Optimal Sizing of Onboard Energy Storage Devices for Electrified Railway Systems

For improving the energy efficiency of railway systems, onboard energy storage devices (OESDs) have been applied to assist the traction and recover the regenerative energy. This article aims to address the optimal sizing problem of OESDs to minimize the catenary energy consumption for practical train operations. By employing a mixed-integer linear programming (MILP) model based on energy flow and the law of conservation of energy, three types of widely used OESD - supercapacitors, Li-ion batteries, and flywheels - have been studied in a real-world case of the Beijing Changping line.

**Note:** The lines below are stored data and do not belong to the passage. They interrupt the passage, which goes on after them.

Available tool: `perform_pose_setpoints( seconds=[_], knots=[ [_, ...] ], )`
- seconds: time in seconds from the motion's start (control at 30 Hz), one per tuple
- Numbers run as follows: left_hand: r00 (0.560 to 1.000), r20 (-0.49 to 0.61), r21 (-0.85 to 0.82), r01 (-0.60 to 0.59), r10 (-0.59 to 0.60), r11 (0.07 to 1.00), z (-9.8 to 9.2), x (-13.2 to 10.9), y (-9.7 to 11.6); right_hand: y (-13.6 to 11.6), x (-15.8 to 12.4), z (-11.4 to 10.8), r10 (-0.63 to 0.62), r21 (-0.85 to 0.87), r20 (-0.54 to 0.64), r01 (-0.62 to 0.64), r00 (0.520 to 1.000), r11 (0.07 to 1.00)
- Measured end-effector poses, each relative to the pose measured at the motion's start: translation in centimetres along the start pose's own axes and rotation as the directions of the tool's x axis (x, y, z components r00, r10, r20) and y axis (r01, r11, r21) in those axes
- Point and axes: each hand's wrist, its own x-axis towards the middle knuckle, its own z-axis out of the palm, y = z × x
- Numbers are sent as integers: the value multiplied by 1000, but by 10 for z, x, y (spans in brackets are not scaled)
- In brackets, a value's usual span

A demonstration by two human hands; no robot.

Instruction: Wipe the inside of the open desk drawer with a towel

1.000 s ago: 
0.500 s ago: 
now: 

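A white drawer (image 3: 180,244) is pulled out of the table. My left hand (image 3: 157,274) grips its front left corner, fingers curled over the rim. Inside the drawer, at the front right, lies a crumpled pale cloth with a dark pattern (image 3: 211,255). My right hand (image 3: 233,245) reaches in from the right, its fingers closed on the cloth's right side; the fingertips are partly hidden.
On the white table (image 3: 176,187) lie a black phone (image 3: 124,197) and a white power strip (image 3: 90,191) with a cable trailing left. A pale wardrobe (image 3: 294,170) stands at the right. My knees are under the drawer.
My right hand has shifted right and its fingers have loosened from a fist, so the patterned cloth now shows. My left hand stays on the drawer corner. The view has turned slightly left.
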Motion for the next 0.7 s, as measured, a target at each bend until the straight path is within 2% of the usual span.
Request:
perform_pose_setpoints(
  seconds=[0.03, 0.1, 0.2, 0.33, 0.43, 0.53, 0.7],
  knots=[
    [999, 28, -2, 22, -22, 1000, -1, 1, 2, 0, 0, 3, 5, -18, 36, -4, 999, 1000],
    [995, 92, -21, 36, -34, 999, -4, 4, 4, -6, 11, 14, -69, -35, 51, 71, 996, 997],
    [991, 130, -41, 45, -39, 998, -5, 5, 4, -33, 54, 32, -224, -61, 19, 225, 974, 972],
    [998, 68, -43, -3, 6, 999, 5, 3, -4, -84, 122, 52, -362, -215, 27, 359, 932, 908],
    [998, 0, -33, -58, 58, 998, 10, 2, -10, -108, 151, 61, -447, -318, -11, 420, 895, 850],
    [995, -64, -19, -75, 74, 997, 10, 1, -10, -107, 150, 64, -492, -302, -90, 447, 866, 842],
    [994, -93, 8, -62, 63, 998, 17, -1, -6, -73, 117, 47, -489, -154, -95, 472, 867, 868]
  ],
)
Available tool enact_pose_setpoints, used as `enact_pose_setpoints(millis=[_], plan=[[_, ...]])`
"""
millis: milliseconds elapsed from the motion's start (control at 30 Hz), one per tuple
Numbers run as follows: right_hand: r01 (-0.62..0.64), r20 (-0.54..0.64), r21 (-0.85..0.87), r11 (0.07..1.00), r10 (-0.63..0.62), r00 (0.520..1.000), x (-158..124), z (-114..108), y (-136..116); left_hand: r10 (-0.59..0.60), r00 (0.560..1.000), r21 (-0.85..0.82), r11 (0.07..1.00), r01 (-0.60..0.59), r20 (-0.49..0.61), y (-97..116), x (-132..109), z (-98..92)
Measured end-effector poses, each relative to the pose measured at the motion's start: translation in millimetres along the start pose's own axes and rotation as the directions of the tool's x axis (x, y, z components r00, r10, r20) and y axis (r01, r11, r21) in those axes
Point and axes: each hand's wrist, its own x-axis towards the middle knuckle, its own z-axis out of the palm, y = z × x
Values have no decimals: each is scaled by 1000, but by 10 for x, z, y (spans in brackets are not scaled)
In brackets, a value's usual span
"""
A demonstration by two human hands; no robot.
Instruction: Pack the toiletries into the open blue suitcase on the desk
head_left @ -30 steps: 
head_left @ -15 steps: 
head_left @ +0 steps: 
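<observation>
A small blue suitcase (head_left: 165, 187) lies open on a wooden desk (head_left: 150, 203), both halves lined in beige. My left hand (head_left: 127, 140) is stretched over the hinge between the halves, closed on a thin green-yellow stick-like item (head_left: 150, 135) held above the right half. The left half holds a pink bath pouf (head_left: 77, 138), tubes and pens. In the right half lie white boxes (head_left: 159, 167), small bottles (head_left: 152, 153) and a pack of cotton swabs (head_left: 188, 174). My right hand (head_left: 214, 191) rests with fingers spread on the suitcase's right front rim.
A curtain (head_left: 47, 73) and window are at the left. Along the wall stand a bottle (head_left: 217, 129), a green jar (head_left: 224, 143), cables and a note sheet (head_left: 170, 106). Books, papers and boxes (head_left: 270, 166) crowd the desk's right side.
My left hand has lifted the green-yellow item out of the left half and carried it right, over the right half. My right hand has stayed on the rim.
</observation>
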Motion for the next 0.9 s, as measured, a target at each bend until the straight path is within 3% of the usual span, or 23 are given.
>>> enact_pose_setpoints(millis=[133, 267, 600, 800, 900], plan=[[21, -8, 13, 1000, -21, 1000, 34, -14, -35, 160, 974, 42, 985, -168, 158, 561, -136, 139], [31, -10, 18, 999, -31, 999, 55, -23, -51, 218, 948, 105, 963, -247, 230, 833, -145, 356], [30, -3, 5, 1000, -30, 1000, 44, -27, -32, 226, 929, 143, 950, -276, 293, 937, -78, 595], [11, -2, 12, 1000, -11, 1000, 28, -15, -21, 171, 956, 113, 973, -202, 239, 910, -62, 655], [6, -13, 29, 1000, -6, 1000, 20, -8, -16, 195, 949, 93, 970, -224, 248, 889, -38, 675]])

Results show that without the constraints of capital cost and volume, the supercapacitor, Li-ion battery, and flywheel with optimized capacity can save the catenary energy consumption by 23.6%, 22.9%, and 23.7% compared with the cases without OESDs, respectively. The minimum catenary energy consumption for each type of OESD has also been found with the constraints of capital cost and volume. The study shows that with a volume constraint less than 0.6 m3 and a higher allowed capital cost more than 20 k$, flywheel tends to achieve the least catenary energy consumption. When the volume is relaxed to go beyond 0.6 m3, supercapacitors always achieve the minimum catenary energy consumption disregarding the constraint of capital cost.